Baden-Württemberg enthält sich, weil die CDU sich Änderungen verweigert, die grün-rote Länder fordern. Die Grünen wiederum wollen diese. Sind sich die Koalitionspartner uneins, muss sich das Land enthalten.
„Diese Verordnung in der jetzigen Form schafft ein totales Bürokratiemonster, das die Agroindustrie stärkt und bäuerliche Familienbetriebe schwächt“, begründete Agrarminister Peter Hauk (CDU) seine Haltung. „Sinn machen diese Vorgaben nur dort, wo der Nitratgehalt im Grundwasser Grenz-oder Warnwerte überschreitet.“Es würden zahlreiche Bauern aufgeben, wenn die Regeln wie geplant in Kraft träten. Vor allem Familienbetriebe seien betroffen. Diese könnten sich keine Bürokräfte leisten, während große Agrarkonzerne solche Kosten leichter verkrafteten.

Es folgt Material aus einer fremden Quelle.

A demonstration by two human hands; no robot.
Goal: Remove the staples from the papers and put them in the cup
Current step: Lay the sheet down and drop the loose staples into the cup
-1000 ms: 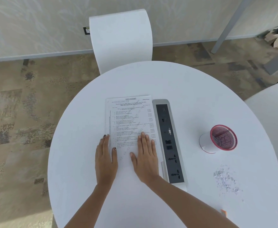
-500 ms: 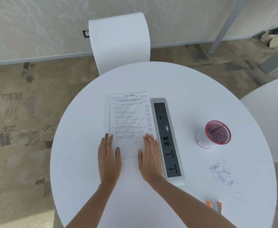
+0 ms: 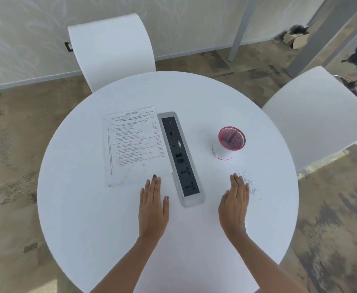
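The round white worktop (image 3: 109,229) carries the papers (image 3: 135,144) at 11 o'clock, beside a central socket strip (image 3: 179,157). The left hand (image 3: 153,210) lies flat with its fingers straight and their tips at the papers' near edge. The right hand (image 3: 234,206), equally flat and holding nothing, rests at 4 o'clock. The cup (image 3: 226,146) stands at 2 o'clock, and loose staples (image 3: 249,182) lie at 3 o'clock, just beside the right hand.

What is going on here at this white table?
A person works at a round white table with bare hands. The left hand lies open, fingertips at the near edge of the papers. The right hand is open beside a small pile of loose staples, to the right of the socket panel. Neither hand holds anything. The staples lie on the table, not yet in the red-rimmed cup behind them.
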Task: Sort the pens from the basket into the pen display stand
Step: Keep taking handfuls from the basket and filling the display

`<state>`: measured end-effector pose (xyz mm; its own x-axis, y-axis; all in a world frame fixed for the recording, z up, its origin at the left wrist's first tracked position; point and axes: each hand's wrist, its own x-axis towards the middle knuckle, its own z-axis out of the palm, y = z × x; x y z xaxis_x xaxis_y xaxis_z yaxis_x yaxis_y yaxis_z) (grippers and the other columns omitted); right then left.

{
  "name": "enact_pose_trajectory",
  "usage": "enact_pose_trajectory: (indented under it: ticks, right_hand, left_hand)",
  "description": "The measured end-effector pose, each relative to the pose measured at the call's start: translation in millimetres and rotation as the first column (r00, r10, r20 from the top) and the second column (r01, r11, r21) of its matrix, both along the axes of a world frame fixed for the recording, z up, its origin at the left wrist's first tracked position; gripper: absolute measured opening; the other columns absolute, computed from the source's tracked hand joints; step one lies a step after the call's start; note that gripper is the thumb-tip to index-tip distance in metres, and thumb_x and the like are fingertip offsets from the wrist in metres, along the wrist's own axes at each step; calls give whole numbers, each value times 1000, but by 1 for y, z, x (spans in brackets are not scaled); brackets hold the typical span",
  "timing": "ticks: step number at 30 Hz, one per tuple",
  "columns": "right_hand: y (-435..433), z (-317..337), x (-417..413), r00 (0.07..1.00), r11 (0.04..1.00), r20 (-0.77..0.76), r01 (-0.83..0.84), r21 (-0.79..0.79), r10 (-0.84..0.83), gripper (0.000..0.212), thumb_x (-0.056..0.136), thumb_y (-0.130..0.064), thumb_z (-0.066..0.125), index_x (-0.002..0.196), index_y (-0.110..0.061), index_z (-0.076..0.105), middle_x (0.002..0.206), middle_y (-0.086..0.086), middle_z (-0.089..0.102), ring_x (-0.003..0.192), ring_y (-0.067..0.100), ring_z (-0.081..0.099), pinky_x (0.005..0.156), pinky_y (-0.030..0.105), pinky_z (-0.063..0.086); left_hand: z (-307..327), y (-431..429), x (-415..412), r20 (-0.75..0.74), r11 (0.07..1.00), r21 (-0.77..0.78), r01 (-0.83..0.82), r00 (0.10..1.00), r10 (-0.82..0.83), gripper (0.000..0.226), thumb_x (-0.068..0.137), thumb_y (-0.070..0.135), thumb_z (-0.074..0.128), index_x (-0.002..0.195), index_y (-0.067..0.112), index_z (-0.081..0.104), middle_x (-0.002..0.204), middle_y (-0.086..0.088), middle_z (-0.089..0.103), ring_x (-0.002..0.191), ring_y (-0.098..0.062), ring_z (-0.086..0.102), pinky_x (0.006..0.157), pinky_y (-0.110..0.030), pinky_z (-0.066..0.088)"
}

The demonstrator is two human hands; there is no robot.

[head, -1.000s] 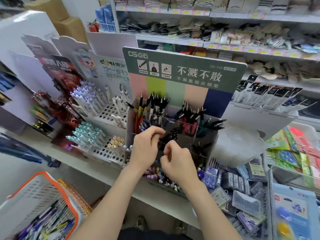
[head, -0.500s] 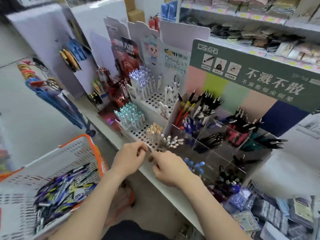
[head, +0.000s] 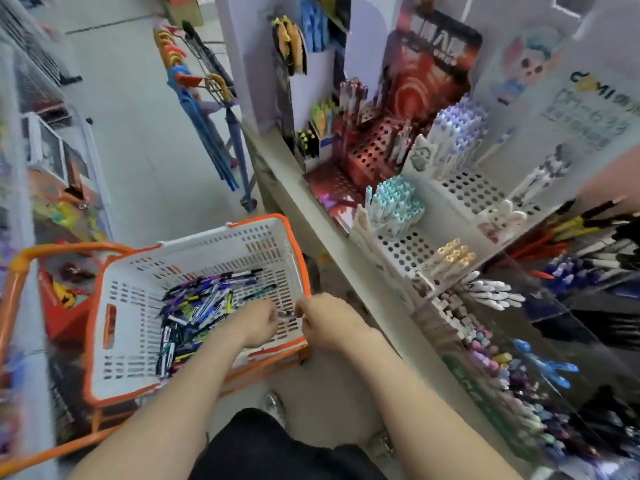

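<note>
right grip over basket edge

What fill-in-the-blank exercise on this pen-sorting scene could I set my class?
The white basket has an ____ rim. A loose pile of ____ lies inside it. The left hand and right hand are close together over the ____.
Missing words: orange; pens; basket.
</note>
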<state>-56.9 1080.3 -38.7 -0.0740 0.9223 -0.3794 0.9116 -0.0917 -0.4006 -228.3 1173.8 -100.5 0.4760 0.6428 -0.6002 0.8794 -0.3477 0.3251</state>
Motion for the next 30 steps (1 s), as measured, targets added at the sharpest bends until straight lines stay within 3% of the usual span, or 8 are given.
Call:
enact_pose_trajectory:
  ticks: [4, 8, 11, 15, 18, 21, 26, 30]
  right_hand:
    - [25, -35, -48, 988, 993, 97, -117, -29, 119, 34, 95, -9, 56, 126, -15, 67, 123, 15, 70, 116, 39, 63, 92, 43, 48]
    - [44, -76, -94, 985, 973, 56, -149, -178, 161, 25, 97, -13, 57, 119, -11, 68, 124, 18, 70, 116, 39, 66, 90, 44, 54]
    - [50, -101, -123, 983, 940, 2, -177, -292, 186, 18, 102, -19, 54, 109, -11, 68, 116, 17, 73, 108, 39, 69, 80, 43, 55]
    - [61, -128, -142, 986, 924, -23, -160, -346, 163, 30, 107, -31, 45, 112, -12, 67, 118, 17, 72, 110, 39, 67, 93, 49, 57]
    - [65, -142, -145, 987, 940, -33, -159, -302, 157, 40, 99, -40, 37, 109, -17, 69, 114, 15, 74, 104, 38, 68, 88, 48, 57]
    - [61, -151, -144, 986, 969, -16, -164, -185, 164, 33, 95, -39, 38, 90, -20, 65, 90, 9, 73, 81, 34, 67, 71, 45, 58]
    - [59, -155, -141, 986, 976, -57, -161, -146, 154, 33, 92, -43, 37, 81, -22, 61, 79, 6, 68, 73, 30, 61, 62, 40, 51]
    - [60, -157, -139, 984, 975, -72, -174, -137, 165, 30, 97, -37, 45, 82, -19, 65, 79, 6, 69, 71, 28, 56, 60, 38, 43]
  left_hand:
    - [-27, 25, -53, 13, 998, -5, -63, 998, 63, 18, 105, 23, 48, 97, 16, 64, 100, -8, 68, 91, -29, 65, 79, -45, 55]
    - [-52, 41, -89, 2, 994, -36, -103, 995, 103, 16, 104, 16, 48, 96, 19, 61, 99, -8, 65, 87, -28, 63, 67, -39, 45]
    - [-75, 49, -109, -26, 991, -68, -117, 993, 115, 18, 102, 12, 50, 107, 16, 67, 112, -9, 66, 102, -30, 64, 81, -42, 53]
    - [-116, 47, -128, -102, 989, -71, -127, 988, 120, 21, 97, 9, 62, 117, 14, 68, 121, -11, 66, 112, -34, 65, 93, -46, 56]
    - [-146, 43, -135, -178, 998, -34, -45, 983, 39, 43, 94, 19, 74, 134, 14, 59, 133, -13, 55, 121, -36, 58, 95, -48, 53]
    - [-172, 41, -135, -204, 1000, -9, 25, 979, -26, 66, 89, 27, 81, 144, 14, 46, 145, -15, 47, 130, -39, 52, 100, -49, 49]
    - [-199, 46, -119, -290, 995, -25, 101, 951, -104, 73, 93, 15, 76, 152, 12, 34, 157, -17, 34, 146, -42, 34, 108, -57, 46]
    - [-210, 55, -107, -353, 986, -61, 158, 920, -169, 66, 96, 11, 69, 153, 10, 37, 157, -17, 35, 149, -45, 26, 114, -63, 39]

Der ursprüngliche Entwurf stammt vom Bundesagrarminister Christian Schmidt (CSU). Was Hauk so ärgert, dass er nicht zustimmen will: Sein grüner Amtskollege Christian Meyer aus Niedersachsen will bestimmte Details nicht mittragen und hat Änderungen durchgesetzt.

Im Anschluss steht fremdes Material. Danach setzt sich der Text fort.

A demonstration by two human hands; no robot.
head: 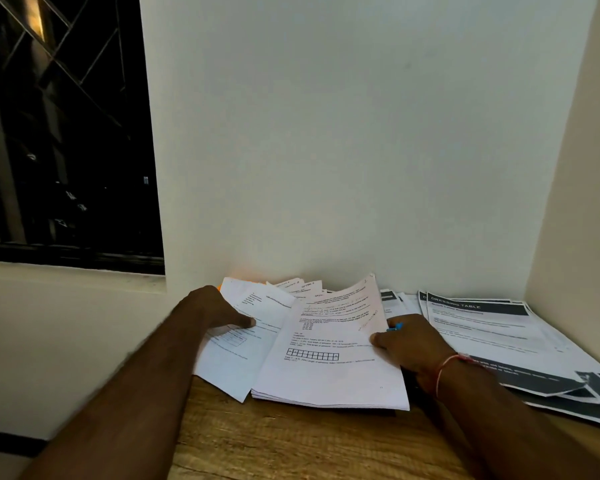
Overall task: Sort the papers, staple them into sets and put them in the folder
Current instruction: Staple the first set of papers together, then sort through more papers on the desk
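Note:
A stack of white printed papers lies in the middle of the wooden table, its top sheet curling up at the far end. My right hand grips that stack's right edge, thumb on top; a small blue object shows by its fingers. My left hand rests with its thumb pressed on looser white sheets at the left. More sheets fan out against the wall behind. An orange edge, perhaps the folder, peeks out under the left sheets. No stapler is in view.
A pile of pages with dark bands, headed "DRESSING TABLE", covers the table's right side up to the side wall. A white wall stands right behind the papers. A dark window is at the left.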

Strittig sind Berechnungsmethoden für die Güllemengen, die ein Landwirt auf seinen Feldern verteilt. CSU-Minister Schmidt hatte den Landwirten erlaubt, „unvermeidbare Verluste“von ihrer Güllemenge abzuziehen. So reduziert sich die Gülle etwa, wenn sie gelagert wird und verrottet.
Die Grünen halten die erlaubten Verlustmengen für zu hoch. „So verschwinden zehn bis 15 Prozent im Nirwana“, sagte Niedersachsens Minister Meyer der „taz“. Ähnlich bewertet dies das Stuttgarter Landesumweltministerium. „Pauschale Abzüge von bis zu 15 Prozent Stickstoff sind unserer Auffassung wissenschaftlich nicht nachvollziehbar“, so ein Sprecher von Minister Franz Untersteller (Grüne).
Gegenwind aus Niedersachsen
Solche Behauptungen hält BadenWürttembergs Minister Hauk für falsch. Er wittert hinter Meyers Vorstoß Taktik für den Landtagswahlkampf im Norden und lehnt Änderungen ab. Der Niedersachse wehrt sich. „Das von Herrn Hauk beklagte ‚Bürokratiemonster‘ ist das Machwerk seiner Parteikollegen in Berlin“, so Meyer. Hauk verweigere ausgerechnet jene Änderungen, die es Bauern leichter machen würden.
Derzeit zeichnet sich unter den Ländern keine Mehrheit für den Entwurf ab. Noch könnte das Thema vertagt werden. Im schlimmsten Fall müsste aber eine neue Bundesregierung eine komplett neue Verordnung vorlegen. Damit müssten die Bauern 2018 eine Stoffstrombilanz erstellen, aber niemand wüsste, wie. Hauk sagt dazu: „Dann werde ich eine Handreichung erarbeiten und den Bauern empfehlen, zunächst nichts zu tun, wenn das Grundwasser bei ihnen nicht belastet ist.“
Dafür erntet er Kritik. „Herr Hauk ist Minister aller Bürger, nicht nur der Landwirte“, so Jochen Goedecke vom Naturschutzverband Nabu. Nitrat belaste die Umwelt, es brauche Regeln ohne Ausnahmen.